El presidente de México cataloga como “semana difícil” las desgracias ocurridas

En lo que ha sido la semana más aciaga del actual gobierno, el presidente de México resumió los daños sufridos en su país por las inundaciones, un terremoto y la pandemia, como “la semana más difícil”.

Cientos de familias han perdido sus hogares y pertenencias, así como la vida de familiares, en desastres como el desbordamiento de un río de aguas negras en Tula, Hidalgo, y el desgajamiento de un cerro, el Chiquihuite, en el Estado de México.

Además, la tercera ola de la pandemia, ha tenido un promedio de muertes, superior a las 600 diarias durante toda esta semana aciaga, que López Obrador reseñó: “ha sido una semana difícil, pero así es la naturaleza…”

La Comisión Nacional del Agua (Conagua) pronosticó para este domingo lluvias torrenciales en Guerrero, Oaxaca y Tamaulipas; intensas en Chiapas y Veracruz y muy fuertes en Morelos, Puebla y Tabasco.

Para este domingo también se esperan precipitaciones fuertes en zonas de Campeche, Ciudad de México, Colima, Estado de México, Hidalgo, Jalisco, Michoacán, Nayarit, Nuevo León, San Luis Potosí y Tlaxcala.

También habrá intervalos de chubascos en Coahuila, Durango, Guanajuato, Querétaro y Zacatecas, y lluvias aisladas en Aguascalientes, Quintana Roo, Sinaloa y Yucatán.

“Esta semana yo creo que ha sido la más difícil para los que nos cuidan, para los de Protección Civil, tanto del ejército por la aplicación del plan DN-III, los marinos con su plan Marina, muchos civiles y gobiernos estatales y municipales (…)”

En medio de este panorama, La Coordinación Nacional de Protección Civil (CNPC) anunció que iniciarán los trabajos de extracción de 1000 metros cúbicos por segundo (m3/s) de manera constante en la presa Peñitas, en Tabasco.

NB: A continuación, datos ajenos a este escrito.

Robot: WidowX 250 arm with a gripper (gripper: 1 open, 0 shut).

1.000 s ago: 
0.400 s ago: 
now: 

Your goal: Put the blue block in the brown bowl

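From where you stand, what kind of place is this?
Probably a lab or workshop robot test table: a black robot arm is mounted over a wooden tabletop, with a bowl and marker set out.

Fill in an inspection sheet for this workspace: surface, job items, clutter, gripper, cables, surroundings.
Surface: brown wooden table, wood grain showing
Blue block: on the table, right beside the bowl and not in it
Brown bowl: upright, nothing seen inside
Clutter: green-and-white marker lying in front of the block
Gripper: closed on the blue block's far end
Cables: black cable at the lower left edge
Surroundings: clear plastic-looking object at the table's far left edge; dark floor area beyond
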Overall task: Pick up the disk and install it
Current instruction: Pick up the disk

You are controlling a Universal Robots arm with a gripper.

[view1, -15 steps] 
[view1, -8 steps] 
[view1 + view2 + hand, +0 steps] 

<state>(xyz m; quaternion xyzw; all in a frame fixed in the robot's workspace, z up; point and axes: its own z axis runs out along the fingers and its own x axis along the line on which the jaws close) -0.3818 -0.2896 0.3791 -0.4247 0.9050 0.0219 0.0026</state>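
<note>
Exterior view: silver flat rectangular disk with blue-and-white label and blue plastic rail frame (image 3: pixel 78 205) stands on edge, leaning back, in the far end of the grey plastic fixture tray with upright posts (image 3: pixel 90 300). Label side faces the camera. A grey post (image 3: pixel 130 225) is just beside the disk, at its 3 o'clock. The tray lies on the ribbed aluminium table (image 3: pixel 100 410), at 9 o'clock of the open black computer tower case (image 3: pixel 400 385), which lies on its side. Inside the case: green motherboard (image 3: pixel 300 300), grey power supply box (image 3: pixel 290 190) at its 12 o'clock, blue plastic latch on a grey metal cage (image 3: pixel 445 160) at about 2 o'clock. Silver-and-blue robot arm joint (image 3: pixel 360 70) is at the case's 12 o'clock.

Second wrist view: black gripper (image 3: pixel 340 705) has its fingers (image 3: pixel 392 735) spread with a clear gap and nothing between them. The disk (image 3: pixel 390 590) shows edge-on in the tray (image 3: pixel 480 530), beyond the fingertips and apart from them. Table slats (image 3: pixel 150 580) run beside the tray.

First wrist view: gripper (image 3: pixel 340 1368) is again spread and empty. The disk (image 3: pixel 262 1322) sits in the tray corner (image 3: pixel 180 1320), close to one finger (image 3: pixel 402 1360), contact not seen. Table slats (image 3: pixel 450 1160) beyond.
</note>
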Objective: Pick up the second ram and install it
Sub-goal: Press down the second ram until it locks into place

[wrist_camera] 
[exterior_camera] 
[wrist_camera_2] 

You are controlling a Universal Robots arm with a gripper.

Lo anterior derivado de los ingresos a los vasos de almacenamiento del alto Grijalva y al pronóstico de precipitación para los siguientes días en la cuenca.

Esto, que el presidente cataloga como “la semana más difícil” ha provocado ya un grave diferendo entre diversas instancias de gobierno por la responsabilidad de lo ocurrido en el estado de Hidalgo.

Como se recordará, el pasado 7 de septiembre se reportó la muerte de 17 personas en el Hospital General de Zona número 5 del Instituto Mexicano del Seguro Social (IMSS) tras el desbordamiento del río Tula.

La cifra fue confirmada por el gobernador del estado, Omar Fayad Meneses; 10 mil personas fueron evacuadas. El mandatario estatal exigió explicaciones y una investigación por lo ocurrido.

Al respecto, el director del IMSS, Zoé Robledo, negó que alguien de la institución supiera del riesgo al que se enfrentaban, pese a que dicho nosocomio se encuentra a sólo 100 metros del río Tula.

“El IMSS no tuvo un aviso previo como ocurre generalmente, todo el tiempo se nos están dando avisos sobre la gravedad, que puede derivar o no en una evacuación. Por el contrario, en el caso de Ixmiquialpan sí se tuvo conocimiento”, aclaró.

Esto implica que ni las autoridades de Conagua ni del Conapred informaron sobre la gravedad de la crecida del río de aguas negras y su inminente desbordamiento, pero esto también fue desmentido.

La directora del Servicio Meteorológico Nacional de Conagua, Alejandra Méndez Girón, reveló que ese organismo emitió 45 alertas por las lluvias en Tula, al Sistema Nacional de Protección Civil, pero no fueron atendidas.